Um deputado dessa época recebia de remuneração cerca de 20.000escudos/mês enquanto o salário minímo fixado em 1975 era de 3.300escudos/mês
Actualmente em Portugal, os deputados ganham 3708€ de salário base e têm direito a 10% do salário para despesas de representação.
Como também lhes são pagos abonos de transporte entre a residência
e São Bento uma vez por semana, e por cada deslocação semanal
ao círculo de eleição, um deputado do Porto, por exemplo,
pode receber mais 2.000€, além do ordenado.
De acordo com o "Manual do Deputado", os representantes do povo podem estar no regime de dedicação exclusiva e acumularem
com o pagamento de direitos de autor, conferências, palestras,
cursos breves, etc.
Com o fim da subvenção vitalícia irá abranger somente os deputados eleitos em 2009, os que perfaçam até ao final da legislatura 12 anos de funções (consecutivos ou intervalados) ainda a recebem, mas com menor valor.
Quem já tinha 12 anos de funções quando a lei entrou em vigor
- em Outubro de 2005 - terá uma subvenção vitalícia de 48%
do ordenado base - pelo actual valor, quase 1.850€ -
logo que completar 55 anos.
No caso dos comunistas eleitos para cargos públicos,
auferem o que ganhariam se exercessem a sua profissão
e o restante é entregue ao partido. A fórmula também se aplica ao abono de transporte.
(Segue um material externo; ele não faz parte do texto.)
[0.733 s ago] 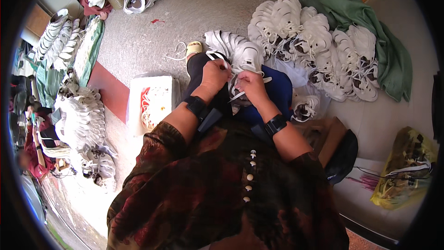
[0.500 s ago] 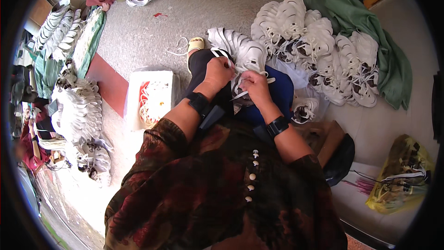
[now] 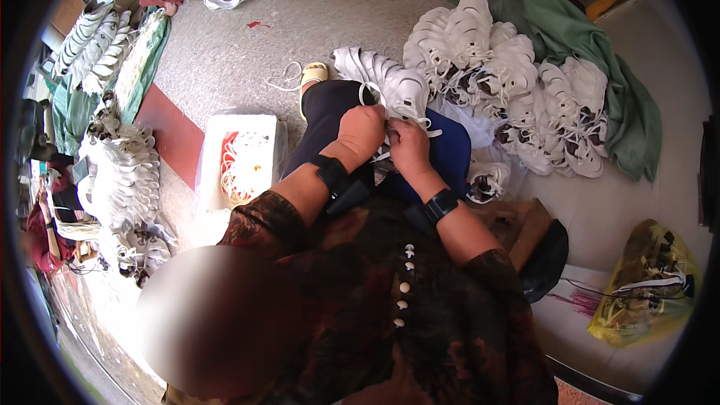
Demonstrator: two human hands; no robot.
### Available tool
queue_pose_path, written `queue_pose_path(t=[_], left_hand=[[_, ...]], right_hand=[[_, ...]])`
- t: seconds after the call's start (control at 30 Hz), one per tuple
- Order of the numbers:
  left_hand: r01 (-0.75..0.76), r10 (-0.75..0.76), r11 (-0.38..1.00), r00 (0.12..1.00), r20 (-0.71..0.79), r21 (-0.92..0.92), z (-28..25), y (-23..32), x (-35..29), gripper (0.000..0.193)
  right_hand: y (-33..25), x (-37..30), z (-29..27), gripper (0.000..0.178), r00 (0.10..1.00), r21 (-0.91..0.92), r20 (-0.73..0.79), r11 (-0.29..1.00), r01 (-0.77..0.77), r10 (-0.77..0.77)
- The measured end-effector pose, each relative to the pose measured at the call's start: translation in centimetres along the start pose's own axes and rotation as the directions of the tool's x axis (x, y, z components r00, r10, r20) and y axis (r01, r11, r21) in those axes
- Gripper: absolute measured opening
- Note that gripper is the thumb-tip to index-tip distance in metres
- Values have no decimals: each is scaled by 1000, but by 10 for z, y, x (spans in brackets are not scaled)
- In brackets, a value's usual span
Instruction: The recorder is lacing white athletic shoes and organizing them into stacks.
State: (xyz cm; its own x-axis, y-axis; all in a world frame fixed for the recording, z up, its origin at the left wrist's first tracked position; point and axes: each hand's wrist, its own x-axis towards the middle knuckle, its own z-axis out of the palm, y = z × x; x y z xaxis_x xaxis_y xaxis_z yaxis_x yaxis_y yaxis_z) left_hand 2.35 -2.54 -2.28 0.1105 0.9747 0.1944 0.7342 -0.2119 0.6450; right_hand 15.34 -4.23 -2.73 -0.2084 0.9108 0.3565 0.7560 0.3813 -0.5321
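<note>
A row of nested white shoe uppers (image 3: 371,69) lies across my lap and dark-trousered leg, its nearest end between my hands. My left hand (image 3: 363,132) is closed at the near upper, with a loop of white shoelace (image 3: 366,92) rising beside its knuckles. Close against it, my right hand (image 3: 409,145) is also closed, its fingertips at the upper's lacing. A lace end pokes out just right of that hand. The fingertips of both hands are largely hidden, and so is the part of the upper beneath them.
A white foam box (image 3: 246,124) of loose laces stands on the floor to my left. Piled white uppers (image 3: 510,67) lie at the right beside a green cloth (image 3: 630,120). More stacked uppers (image 3: 124,180) stand far left, near another person's arm. A yellow bag (image 3: 637,292) sits lower right.
My left hand has moved right and turned, bringing its fingers up against my right hand. The lace it had stretched out now stands as a loop. My right hand's fingers have curled in more.
</note>
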Motion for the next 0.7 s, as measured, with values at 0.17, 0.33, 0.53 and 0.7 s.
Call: queue_pose_path(t=[0.17, 0.33, 0.53, 0.7], left_hand=[[-63, 65, 995, 998, 18, -82, -7, -2, -7, 11], [-45, 32, 983, 997, -76, -175, 2, -8, -10, 18], [77, -85, 940, 996, -10, -333, 3, -6, -10, 26], [146, -136, 609, 988, 79, -780, 20, -13, -1, 20]], right_hand=[[0, 4, 6, 9, 998, -191, -15, 980, 63, -67], [-3, -5, -20, 8, 984, -130, 78, 977, 170, -161], [4, -34, -45, 8, 840, 88, 469, 961, 262, -272], [1, -37, -30, 18, 884, -123, 347, 919, 375, -314]])
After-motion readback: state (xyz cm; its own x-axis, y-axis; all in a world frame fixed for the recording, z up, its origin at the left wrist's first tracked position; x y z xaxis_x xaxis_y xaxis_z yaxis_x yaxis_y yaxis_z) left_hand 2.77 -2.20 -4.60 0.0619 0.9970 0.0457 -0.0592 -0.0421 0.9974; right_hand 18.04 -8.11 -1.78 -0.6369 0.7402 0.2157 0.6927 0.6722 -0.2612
O princípio é o deputado não ser prejudicado nem beneficiado
por exercer o cargo.
Sim é verdade "bem recentemente, o pcp apresentou vários projectos sobre incompatibilidades...",
mas sómente porque agora a nau já mete àgua por todos os lados.
Quanto ao olhar para si (com o devido respeito), prefiro olhar para a sua carinha laroca em vez dos seus pés.